The overall asthma prevalence in homeless children in NYC was 39.8% (Table 1): 26.9% of the children had a prior physician diagnosis of asthma, while 12.9% of the children had symptoms consistent with moderate or severe persistent asthma, yet did not have a prior physician diagnosis of asthma. According to the 1997 National Asthma Education and Prevention Program symptom criteria, 50.3% of homeless children have current symptoms consistent with mild intermittent to severe persistent asthma. The distribution of asthma severity by age was not statistically significant (P = .34) for children younger than 5 years compared with children 5 years and older (Table 2).
Half of all children screened had some current symptoms consistent with asthma (mild intermittent to severe persistent); this group serves as the primary population base for the remaining analyses. Many children with asthma symptoms had current daytime or nighttime symptoms with sufficient frequency to be classified as having moderate to severe persistent asthma (160 [43.0%]); 19.9% reported current symptoms consistent with severe asthma, and 23.1% reported current symptoms consistent with moderate persistent asthma (Table 3). Subgroup analyses were conducted on children who had received a prior physician diagnosis of asthma because these children would be known to have asthma and have at one point been in contact with the medical care system; this subgroup would be most likely to be taking appropriate medication and to have asthma that was better controlled. However, when the population of children was restricted to those who had a prior physician diagnosis of asthma (n = 202), the proportion of children with moderate to severe symptoms was high. Of these children, 27 (13.4%) did not have current symptoms.

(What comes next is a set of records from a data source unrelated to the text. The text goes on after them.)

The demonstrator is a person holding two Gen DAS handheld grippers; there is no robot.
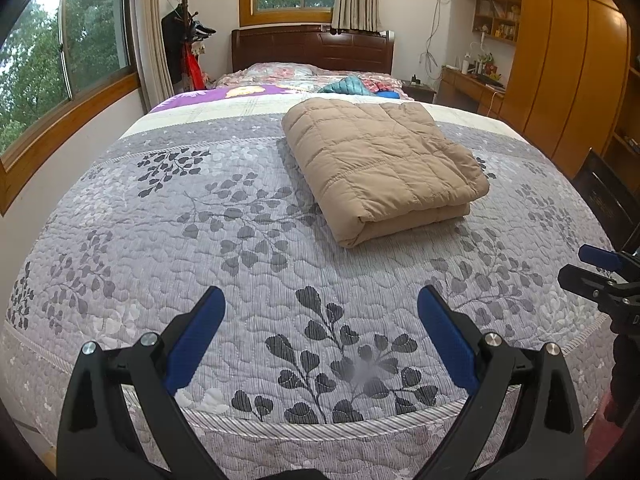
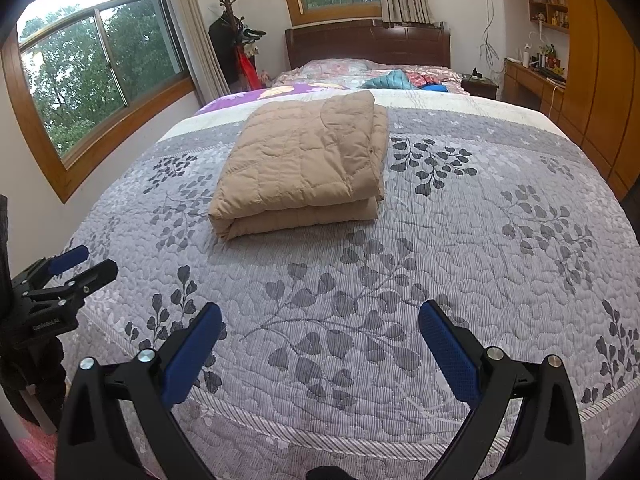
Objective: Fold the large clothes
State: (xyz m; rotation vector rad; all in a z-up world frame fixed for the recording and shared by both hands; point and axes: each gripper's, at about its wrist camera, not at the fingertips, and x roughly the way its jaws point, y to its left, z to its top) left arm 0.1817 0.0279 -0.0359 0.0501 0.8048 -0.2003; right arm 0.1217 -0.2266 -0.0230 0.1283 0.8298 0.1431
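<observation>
A tan quilted garment [image 1: 380, 164] lies folded into a thick rectangle on the grey leaf-patterned bed cover [image 1: 240, 240]; it also shows in the right wrist view [image 2: 304, 168]. My left gripper [image 1: 320, 304] is open and empty, held above the foot of the bed, well short of the garment. My right gripper [image 2: 320, 320] is open and empty too, beside the left one at the bed's foot. The right gripper shows at the right edge of the left wrist view [image 1: 600, 272], and the left gripper shows at the left edge of the right wrist view [image 2: 76, 268].
A teal garment and other coloured clothes [image 1: 352, 84] lie near the pillows by the dark headboard [image 1: 312, 46]. Windows line the left wall [image 1: 60, 64]. A coat rack [image 1: 186, 32] stands in the corner. Wooden wardrobes and a desk [image 1: 560, 60] stand at the right.
</observation>
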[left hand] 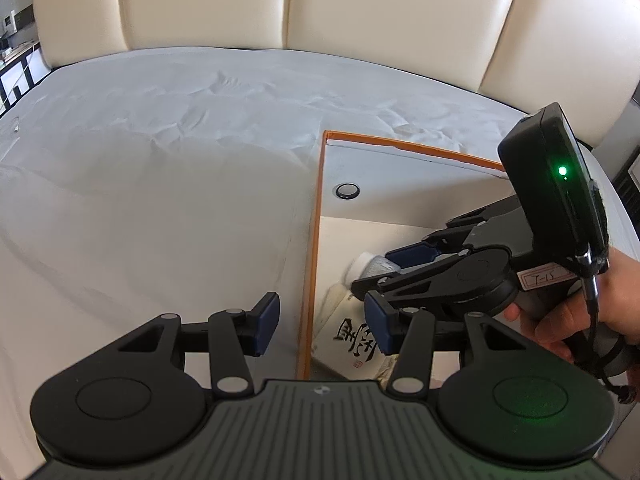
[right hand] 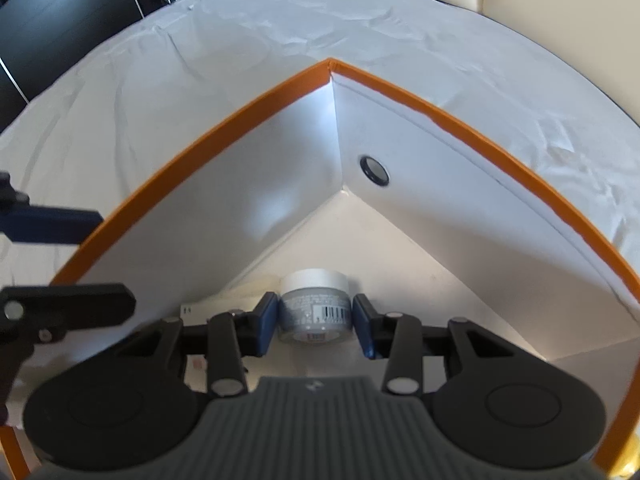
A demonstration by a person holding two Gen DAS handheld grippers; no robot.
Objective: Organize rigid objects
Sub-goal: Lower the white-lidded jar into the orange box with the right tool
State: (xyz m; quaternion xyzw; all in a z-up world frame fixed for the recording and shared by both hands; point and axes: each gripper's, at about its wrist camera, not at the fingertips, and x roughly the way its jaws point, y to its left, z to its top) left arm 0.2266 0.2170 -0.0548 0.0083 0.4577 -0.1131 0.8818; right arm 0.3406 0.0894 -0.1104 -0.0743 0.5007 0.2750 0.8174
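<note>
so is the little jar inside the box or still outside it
Inside. The jar sits between the right tool's pads, below the orange-rimmed box's rim, white inner walls around it.

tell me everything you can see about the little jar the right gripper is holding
The jar is small, round and squat, with a white lid and a grey, seemingly plastic body carrying fine print and a barcode label. It lies tipped on its side, lid pointing away from the camera, clamped between the blue pads of the right gripper. It sits low inside the orange-rimmed box, near the pale floor; whether it touches that floor cannot be told.
</note>
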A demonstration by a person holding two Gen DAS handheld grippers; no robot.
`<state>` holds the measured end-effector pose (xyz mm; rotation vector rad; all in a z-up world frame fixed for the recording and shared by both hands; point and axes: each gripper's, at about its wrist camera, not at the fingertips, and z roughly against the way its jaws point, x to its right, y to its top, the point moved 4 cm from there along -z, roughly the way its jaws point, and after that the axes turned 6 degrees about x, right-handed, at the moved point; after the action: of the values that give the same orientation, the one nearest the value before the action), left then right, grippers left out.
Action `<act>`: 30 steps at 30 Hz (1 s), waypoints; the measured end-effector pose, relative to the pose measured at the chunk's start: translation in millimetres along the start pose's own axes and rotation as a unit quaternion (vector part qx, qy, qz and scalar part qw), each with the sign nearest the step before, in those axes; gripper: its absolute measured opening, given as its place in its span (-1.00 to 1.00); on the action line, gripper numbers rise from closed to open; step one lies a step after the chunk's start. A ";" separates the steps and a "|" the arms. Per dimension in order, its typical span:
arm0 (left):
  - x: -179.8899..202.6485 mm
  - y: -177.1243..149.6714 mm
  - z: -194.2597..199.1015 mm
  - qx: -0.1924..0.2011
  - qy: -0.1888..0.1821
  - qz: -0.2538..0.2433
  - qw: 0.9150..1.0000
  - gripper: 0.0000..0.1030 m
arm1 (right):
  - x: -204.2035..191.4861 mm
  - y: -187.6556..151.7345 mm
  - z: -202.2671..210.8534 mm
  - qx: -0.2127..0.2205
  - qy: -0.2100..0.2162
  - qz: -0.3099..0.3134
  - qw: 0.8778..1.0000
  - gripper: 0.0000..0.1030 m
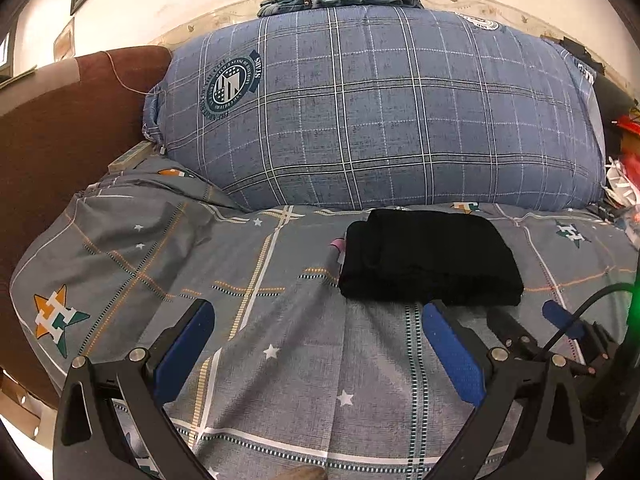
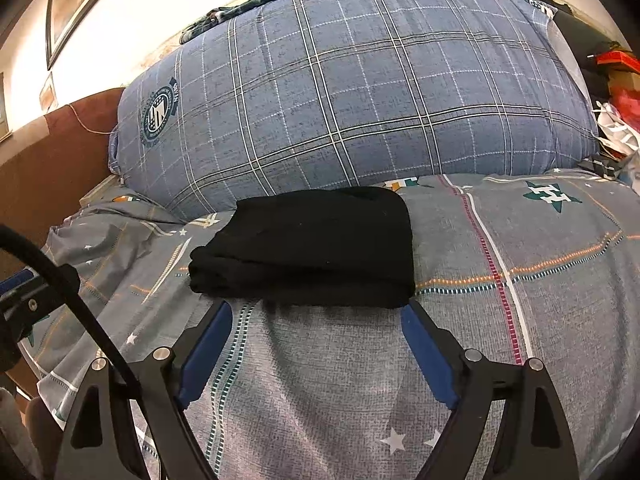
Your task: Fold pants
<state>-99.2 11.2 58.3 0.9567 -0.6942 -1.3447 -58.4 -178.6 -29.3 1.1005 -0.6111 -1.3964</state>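
Observation:
The black pants (image 1: 430, 258) lie folded into a compact rectangle on the grey patterned bedsheet (image 1: 260, 280), just in front of the big pillow. They also show in the right wrist view (image 2: 316, 246). My left gripper (image 1: 318, 316) is open and empty, a little short of the pants and to their left. My right gripper (image 2: 316, 314) is open and empty, its blue fingertips (image 2: 412, 324) just short of the pants' near edge. The right gripper also shows at the right of the left wrist view (image 1: 524, 320).
A large blue plaid pillow (image 1: 380, 108) fills the back of the bed, with folded jeans (image 1: 340, 0) on top. A brown headboard (image 1: 60, 128) stands at the left. Clutter of bags and red items (image 2: 616, 92) lies at the right edge.

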 end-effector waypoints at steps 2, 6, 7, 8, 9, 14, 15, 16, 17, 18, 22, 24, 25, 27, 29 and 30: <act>-0.5 -1.8 -2.4 -0.005 -0.003 0.000 1.000 1.00 | 0.5 -0.6 -1.0 -0.001 -0.002 0.001 1.000 0.76; 0.3 -6.5 -8.4 -0.022 -0.016 0.002 1.000 1.00 | 0.9 -1.8 -3.6 -0.006 -0.003 0.003 1.000 0.77; 0.8 -7.8 -9.9 -0.026 -0.019 0.003 0.999 1.00 | 0.7 -2.0 -3.8 -0.006 -0.003 0.004 1.000 0.77; 1.4 -9.5 -11.4 -0.031 -0.023 0.004 0.999 1.00 | 0.5 -2.2 -4.2 -0.007 -0.003 0.005 1.000 0.77; 2.0 -11.1 -13.1 -0.036 -0.026 0.004 0.999 1.00 | 0.4 -2.6 -4.6 -0.008 -0.003 0.005 1.000 0.77; 5.8 -19.2 -19.7 -0.058 -0.040 0.008 0.997 1.00 | 0.3 -4.2 -6.5 -0.012 -0.005 0.005 1.000 0.78; 7.1 -20.5 -20.1 -0.060 -0.042 0.008 0.997 1.00 | 0.5 -4.6 -7.0 -0.012 -0.005 0.005 1.000 0.79; 7.7 -21.6 -21.0 -0.063 -0.044 0.008 0.997 1.00 | 0.9 -4.8 -7.3 -0.013 -0.005 0.005 1.000 0.79; 8.4 -22.7 -21.7 -0.065 -0.047 0.008 0.997 1.00 | 1.2 -5.2 -7.9 -0.014 -0.006 0.005 1.000 0.79; 9.0 -23.4 -22.1 -0.066 -0.048 0.008 0.997 1.00 | 1.5 -5.6 -8.4 -0.015 -0.006 0.005 1.000 0.79; 10.1 -25.9 -24.1 -0.070 -0.053 0.007 0.996 1.00 | 2.2 -6.9 -9.8 -0.018 -0.007 0.005 1.000 0.80; 9.7 -26.4 -25.2 -0.072 -0.054 0.008 0.996 1.00 | 2.1 -7.5 -11.2 -0.020 -0.007 0.006 1.000 0.80; 9.6 -26.8 -25.9 -0.074 -0.054 0.008 0.996 1.00 | 1.8 -7.7 -11.8 -0.021 -0.007 0.007 1.000 0.81; 9.6 -27.6 -27.1 -0.077 -0.055 0.009 0.996 1.00 | 0.9 -8.5 -13.2 -0.023 -0.006 0.009 1.000 0.81; 8.9 -28.7 -29.0 -0.080 -0.056 0.011 0.995 1.00 | 0.2 -9.3 -14.2 -0.026 -0.006 0.008 1.000 0.81; 8.8 -29.2 -30.1 -0.082 -0.057 0.011 0.995 1.00 | -0.3 -9.6 -14.3 -0.027 -0.006 0.008 1.000 0.81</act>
<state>-86.0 8.5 17.6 0.7445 -0.6670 -1.4215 -50.3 -173.2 -43.6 1.0437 -0.5870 -1.3982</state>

We were concerned that, although asthma is seasonal, when children were screened during fall and winter, when the prevalence of respiratory tract infections affecting children is high, symptoms reported could be due to those conditions and not asthma. To address this concern, we conducted an analysis restricted to children screened during a period in which respiratory tract infections are less frequent (June 30, 1998-September 18, 1998; n = 372). The rates of overall prevalence in the restricted sample are not significantly (P = .41) different from those in the full sample: 113 (30.4%) reported a prior physician diagnosis of asthma, and 33 (8.9%) reported symptoms consistent with moderate or severe persistent asthma, yet did not have a prior physician diagnosis of asthma, for a conservative estimate of asthma prevalence of 39.2%. Of the children overall, 176 (47.3%) reported current symptoms consistent with asthma. These rates are not statistically different from the rates for the full sample.

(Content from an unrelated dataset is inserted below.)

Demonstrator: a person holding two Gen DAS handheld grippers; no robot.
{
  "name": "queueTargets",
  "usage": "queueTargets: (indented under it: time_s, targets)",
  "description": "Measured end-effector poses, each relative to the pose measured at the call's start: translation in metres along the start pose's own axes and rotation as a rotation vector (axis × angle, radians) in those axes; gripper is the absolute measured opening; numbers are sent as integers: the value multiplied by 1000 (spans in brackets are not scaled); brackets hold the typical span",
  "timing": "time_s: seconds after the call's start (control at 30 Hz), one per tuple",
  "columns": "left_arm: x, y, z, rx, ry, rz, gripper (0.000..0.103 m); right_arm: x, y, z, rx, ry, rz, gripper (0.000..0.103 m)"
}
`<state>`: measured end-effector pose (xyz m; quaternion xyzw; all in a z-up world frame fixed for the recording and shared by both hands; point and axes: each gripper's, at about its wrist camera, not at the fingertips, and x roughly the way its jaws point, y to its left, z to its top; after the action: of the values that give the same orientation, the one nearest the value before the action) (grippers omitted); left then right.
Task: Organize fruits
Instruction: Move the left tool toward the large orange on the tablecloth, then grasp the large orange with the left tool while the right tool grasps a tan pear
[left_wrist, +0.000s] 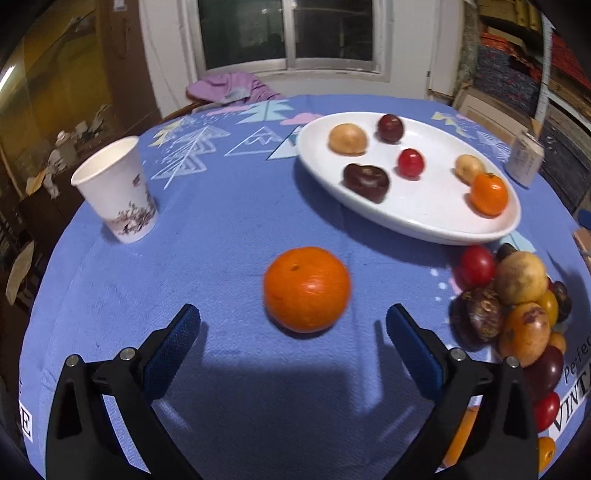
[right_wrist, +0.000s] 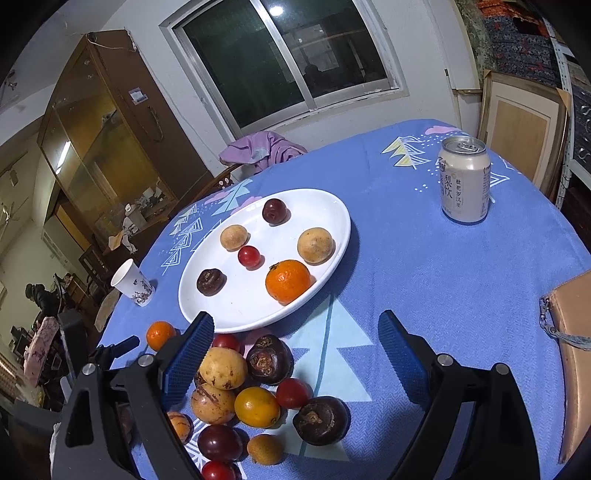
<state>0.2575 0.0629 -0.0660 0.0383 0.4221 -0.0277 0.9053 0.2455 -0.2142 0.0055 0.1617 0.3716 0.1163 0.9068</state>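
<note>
From the left wrist view, a paper cup (left_wrist: 117, 192) stands far ahead and to the left of the left gripper (left_wrist: 293, 323), whose 2 blue-padded fingers are spread wide with nothing between them; straight ahead, just beyond the fingertips and centred on the gap, a loose mandarin (left_wrist: 306, 289) sits on the blue tablecloth (left_wrist: 229, 221), touching neither finger; being round, it offers no long axis to align with, so a plain forward reach looks sufficient; ahead and to the right lies the white plate (left_wrist: 424, 218), already carrying 6 fruits, and hard against the right finger's outer side a heap of unsorted fruit (left_wrist: 517, 302). From the right wrist view, the right gripper (right_wrist: 295, 336) is likewise spread and empty, hovering above that heap (right_wrist: 255, 391), which lies under and beside its left finger; the same mandarin (right_wrist: 160, 335) shows past that finger's outer side, so the left gripper seems the nearer and better aligned; a drink can (right_wrist: 465, 181) stands far ahead to the right.
</note>
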Motion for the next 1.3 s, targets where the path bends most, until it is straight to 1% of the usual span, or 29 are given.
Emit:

Few children with current symptoms consistent with persistent asthma received current treatment with any anti-inflammatory medications (Table 4). At the extreme, only 37 (9.6%) children with severe persistent asthma received any anti-inflammatory treatment. While the percentages of children with persistent asthma receiving anti-inflammatory treatment are slightly higher for those with a prior physician diagnosis of asthma, they are far below the recommended guidelines. They are also not statistically different from those of children without a prior physician diagnosis of asthma. In addition, more than 40.2% of children with persistent asthma symptoms were not taking any asthma medication whatsoever.
Many children had frequent visits to an emergency department for asthma or breathing problems (Table 5). Almost half of the children with severe persistent asthma had at least 1 emergency department visit in the past year; 24.8% of children with current symptoms of mild intermittent asthma had at least 1 emergency department visit in the past year. This percentage was even higher for children with a prior physician diagnosis of asthma. Between 54.9% and 68.0% of children, depending on level of severity, who had been previously identified by a physician as having asthma reported at least 1 visit to an emergency department in the past year.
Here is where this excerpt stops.